Воинственный отряд приближался. Генерал издалека забросал карету беглецов игральными костями. Одна ударила графа в затылок и раскололась — не только его мозги, но и черепная коробка с каждой минутой приобретали крепость дуба.
Авангард влетел на мостик и ухнул в вонючую кашу. Дно находилось на глубине немногим меньше человеческого роста. Обожатели графа Алессандро Калиостро запрокинули головы вверх и барахтались в болоте, дыша, как бегемоты, поднятыми над водой носами.

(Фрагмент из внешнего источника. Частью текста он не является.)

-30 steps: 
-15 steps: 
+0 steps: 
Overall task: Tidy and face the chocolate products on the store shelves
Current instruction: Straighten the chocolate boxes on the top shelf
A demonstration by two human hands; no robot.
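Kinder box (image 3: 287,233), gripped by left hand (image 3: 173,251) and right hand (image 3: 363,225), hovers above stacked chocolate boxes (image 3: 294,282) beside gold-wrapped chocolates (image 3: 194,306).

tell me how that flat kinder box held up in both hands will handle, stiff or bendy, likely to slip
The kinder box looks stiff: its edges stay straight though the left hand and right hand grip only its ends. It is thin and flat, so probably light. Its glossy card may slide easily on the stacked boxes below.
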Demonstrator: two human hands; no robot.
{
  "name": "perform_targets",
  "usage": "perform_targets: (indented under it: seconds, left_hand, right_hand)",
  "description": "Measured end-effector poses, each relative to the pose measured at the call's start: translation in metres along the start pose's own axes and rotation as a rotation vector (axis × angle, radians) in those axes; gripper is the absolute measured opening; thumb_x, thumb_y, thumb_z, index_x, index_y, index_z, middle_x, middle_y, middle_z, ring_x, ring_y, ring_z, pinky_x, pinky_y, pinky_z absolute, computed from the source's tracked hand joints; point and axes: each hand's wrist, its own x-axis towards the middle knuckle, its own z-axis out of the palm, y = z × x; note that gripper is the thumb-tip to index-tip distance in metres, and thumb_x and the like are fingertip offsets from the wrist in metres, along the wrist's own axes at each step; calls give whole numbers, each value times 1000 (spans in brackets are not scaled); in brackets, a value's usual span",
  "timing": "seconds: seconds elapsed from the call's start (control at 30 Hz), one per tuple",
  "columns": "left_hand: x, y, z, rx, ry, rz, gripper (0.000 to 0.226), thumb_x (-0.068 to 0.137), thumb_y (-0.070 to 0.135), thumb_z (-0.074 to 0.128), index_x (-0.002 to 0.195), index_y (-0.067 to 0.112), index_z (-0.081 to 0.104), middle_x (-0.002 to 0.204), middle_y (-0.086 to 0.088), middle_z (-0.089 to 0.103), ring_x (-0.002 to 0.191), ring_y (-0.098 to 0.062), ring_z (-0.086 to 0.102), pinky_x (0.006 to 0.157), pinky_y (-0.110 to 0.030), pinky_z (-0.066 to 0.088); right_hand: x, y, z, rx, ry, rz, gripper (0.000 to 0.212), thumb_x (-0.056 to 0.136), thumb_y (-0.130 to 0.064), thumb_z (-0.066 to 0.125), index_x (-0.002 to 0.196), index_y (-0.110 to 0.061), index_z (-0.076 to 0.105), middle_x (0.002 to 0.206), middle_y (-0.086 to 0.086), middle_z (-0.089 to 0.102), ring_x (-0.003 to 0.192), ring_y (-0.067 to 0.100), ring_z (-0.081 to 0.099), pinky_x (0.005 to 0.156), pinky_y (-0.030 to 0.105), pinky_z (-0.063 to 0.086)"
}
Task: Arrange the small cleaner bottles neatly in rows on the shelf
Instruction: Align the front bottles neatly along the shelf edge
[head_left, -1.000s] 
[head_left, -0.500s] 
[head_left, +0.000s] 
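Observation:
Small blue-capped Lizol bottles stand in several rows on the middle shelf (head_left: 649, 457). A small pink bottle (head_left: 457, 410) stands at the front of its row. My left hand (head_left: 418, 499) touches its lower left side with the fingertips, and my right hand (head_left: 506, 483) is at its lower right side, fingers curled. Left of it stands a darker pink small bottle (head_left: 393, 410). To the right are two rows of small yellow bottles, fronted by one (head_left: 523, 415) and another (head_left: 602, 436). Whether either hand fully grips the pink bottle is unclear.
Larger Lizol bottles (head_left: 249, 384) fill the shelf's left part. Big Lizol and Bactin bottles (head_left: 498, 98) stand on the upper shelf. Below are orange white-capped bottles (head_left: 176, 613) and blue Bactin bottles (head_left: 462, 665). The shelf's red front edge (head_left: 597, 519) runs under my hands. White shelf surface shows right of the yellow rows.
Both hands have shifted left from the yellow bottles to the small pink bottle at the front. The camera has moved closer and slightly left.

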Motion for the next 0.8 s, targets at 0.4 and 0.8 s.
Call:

Всплыл придонный лед, разломанный их крепкими ногами, ледяные куски начали бить по затылкам.
— Это вам Ледовое побоище! — мстительно сказал Вертухин.
Граф, вертясь на одной ноге, дабы сохранить равновесие, поспешно снимал шелковые панталоны и в четверть минуты остался совершенно голым.
Вертухин окаменел от изумления.
— Надо же их чем-то утешить, — сказал граф, связывая панталоны в узел и бросая их в болото.
— Ваше превосходительство, вы совсем с ума съехали! — только и проговорил Вертухин.
— Чего и тебе искренне желаю! — ответил граф.
Глава сорок четвертая
Тайный знак не может стоять на лбу
Завидово, Городню и еще несколько деревень миновали, задернув окна кареты занавесками и не останавливаясь. Граф, одетый в зипун кучера, с отвращением осматривал свои голые ноги. Они были пестрыми и цветистыми от синяков и кровоподтеков.
За окнами кареты летала по мокрым полям весна. Птицы натянули струны меж небом и землей: старый ворон — одинокую басовую и хриплую, издающую какие-то грозные предупреждения, стая скворцов — целую арфу, писклявую и примирительную. В зените тонко верещало соло жаворонка.
— Друг мой любезный, — сказал граф, оставив наконец ноги в покое, — я почел бы за честь предложить тебе присоединиться к нашему братству, кое в вашей стране приветствуют с удивительным радушием.